From the listing below, pull each line that includes "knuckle".
=== Begin Enclosure ===
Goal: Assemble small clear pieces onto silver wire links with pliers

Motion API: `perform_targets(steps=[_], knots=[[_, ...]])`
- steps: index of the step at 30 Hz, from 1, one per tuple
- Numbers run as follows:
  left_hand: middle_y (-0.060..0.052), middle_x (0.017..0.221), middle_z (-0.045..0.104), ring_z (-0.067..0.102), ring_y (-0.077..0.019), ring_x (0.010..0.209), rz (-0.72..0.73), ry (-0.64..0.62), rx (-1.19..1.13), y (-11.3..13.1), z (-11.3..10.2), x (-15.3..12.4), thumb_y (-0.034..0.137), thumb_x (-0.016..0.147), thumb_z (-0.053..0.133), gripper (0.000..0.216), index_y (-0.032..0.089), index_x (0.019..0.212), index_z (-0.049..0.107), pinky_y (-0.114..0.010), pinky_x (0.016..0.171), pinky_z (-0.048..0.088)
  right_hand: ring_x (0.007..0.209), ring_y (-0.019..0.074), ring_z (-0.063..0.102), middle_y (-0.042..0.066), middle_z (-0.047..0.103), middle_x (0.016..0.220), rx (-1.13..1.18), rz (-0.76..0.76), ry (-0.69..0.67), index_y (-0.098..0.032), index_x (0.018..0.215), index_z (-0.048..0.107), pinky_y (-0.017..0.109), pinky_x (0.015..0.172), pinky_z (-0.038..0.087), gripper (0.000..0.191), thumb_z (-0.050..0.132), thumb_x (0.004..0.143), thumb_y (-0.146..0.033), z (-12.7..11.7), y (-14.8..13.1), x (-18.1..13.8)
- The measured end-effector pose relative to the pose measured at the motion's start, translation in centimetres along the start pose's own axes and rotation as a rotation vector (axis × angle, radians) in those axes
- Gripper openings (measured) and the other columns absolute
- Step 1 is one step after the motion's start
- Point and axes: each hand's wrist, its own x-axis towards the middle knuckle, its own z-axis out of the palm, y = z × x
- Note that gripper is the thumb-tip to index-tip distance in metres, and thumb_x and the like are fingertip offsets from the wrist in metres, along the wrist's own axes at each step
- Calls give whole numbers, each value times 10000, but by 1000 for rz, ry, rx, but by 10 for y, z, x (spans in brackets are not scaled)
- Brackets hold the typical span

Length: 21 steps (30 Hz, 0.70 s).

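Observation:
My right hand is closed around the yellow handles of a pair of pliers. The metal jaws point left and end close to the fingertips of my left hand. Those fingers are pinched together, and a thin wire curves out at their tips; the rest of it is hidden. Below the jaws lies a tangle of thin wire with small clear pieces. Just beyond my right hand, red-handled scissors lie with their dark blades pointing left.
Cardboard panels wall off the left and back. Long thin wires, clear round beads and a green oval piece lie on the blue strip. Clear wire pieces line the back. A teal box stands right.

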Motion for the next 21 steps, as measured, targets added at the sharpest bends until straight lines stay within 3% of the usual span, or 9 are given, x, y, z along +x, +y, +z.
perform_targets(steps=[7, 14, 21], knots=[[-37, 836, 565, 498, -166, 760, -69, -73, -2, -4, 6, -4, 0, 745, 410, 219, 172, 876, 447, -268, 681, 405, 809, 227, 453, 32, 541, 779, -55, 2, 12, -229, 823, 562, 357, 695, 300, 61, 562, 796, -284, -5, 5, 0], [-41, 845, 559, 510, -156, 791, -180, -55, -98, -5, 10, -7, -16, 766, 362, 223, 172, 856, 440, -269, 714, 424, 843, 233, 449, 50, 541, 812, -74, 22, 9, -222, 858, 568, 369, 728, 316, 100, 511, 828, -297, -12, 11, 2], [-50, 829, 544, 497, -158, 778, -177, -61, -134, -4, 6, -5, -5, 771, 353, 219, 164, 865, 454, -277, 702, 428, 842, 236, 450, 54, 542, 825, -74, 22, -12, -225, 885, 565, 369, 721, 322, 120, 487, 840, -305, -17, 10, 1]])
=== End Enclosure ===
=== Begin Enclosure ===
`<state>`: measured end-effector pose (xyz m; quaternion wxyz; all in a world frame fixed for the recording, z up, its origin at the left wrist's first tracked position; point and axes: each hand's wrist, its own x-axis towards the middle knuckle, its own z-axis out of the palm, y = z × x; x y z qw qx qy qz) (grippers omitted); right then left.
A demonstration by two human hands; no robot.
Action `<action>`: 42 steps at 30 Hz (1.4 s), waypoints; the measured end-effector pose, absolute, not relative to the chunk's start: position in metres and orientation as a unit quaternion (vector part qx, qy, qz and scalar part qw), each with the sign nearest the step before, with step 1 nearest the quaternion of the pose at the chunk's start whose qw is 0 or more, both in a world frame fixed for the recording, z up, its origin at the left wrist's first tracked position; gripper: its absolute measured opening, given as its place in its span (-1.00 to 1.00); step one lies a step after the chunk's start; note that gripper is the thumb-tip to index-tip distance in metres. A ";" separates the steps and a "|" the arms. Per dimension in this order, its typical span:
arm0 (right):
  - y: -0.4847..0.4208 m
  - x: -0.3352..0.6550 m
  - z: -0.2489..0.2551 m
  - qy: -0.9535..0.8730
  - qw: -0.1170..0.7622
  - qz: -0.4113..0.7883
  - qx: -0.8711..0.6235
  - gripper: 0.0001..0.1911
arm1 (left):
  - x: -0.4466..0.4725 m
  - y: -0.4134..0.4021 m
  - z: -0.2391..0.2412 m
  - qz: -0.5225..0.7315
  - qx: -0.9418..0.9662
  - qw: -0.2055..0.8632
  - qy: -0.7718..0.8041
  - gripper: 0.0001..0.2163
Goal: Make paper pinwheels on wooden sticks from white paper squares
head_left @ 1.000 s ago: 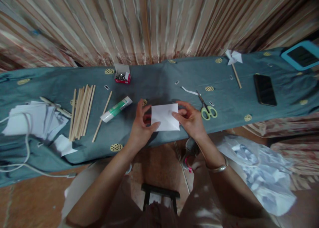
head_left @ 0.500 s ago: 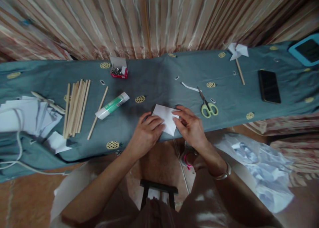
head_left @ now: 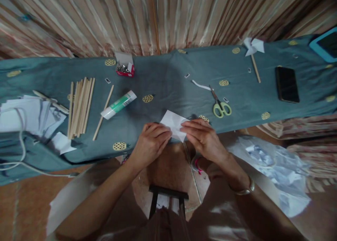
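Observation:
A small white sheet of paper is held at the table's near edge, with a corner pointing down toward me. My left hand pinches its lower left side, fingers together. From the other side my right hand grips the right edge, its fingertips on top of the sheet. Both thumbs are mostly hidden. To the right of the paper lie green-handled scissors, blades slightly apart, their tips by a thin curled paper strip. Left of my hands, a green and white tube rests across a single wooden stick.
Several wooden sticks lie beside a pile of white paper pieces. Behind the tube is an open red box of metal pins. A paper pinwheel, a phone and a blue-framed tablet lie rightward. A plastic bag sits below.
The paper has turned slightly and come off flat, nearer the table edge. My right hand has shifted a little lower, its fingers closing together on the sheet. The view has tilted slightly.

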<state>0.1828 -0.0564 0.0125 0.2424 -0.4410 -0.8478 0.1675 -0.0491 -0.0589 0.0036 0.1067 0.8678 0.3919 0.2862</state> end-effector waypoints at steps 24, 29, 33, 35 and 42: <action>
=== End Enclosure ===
**PROBLEM SOLUTION:**
- Point and axes: each hand's wrist, its own x-axis towards the middle knuckle, its own z-axis out of the palm, y = z × x
`<state>`: measured end-effector pose (xyz m; quaternion wxyz; all in a world frame fixed for the recording, z up, its origin at the left wrist's first tracked position; point and axes: each hand's wrist, its own x-axis towards the middle knuckle, its own z-axis out of the palm, y = z × x; x y z qw qx qy qz) (grippers omitted); right then left.

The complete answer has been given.